For scaling up most people either choose PostgreSQL for a relational database but most people go to NoSQL products today as they scale so much better.
-
I would rather use the faster drives as well. Is there a rule of thumb for determining which way to go?
-
Yes, if you CAN fit all into a single server you want to do that at pretty much any cost. A single server is cheaper for the same speed until you physically can't fit into a single server anymore. Scaling horizontally for data is extremely expensive in terms of resources (you don't scale linearly.) Adding a second server comes nowhere close to doubling your capacity.
Scaling horizontally, though, gives you options like replicating across regions. So, for example, MangoLassi is designed with horizontal scaling in mind and if our Pacific Rim readership gets really large we can very easily place an additional database (MongoDB) and web servers in their region and serve content locally rather than making them connect back to the US servers that we are using right now.
-
It is really amazing how much database you can get out of a DL380 or R730 with 128GB or more of RAM and RAID 10 SSDs. I mean truly astounding. And if you outgrow that there are options like the DL580 which takes you to quad processors!

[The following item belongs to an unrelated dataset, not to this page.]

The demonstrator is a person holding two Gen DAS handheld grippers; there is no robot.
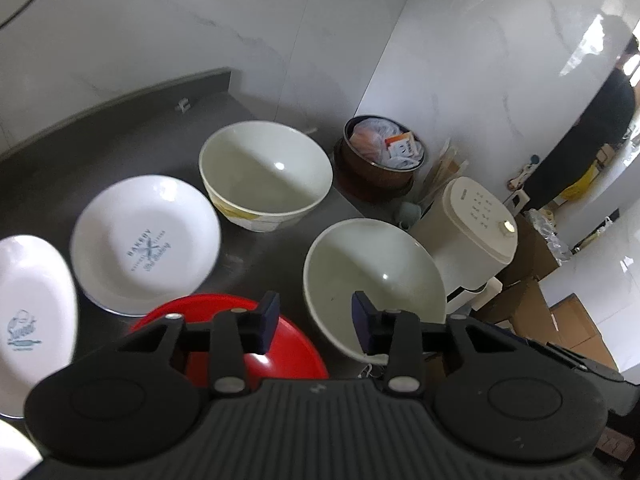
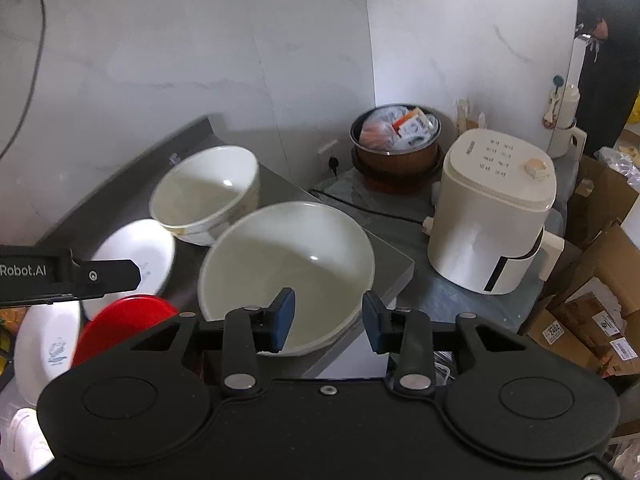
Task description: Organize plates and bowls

And that's just the Intel world. Nearly any database that you would want to run in production, except for MS SQL Server, runs just as well (maybe better) on RISC and EPIC systems like Power, Sparc and Itanium. Not only are they more powerful processor for processor than Intel and AMD systems, but they scale way, way beyond the single box size of Intel and AMD. Instead of four processors being a reasonable limit, that's more like a starting point. Getting 32 or 64 processors in a single system is completely reasonable. And talk about memory capacity! They just get enormous.
-
Lateral might be an option in the future. Why is PostGre better than MySQL for scaling?
-
PostgreSQL scales better. It is more performant for large, relational lookups and has better scaling options. MySQL is fast for light, non-relational lookups but that means that it is often eclipsed by even faster, even lighter NoSQL options. PostgreSQL has replaced MySQL for nearly all new web architecture development that doesn't work well with NoSQL.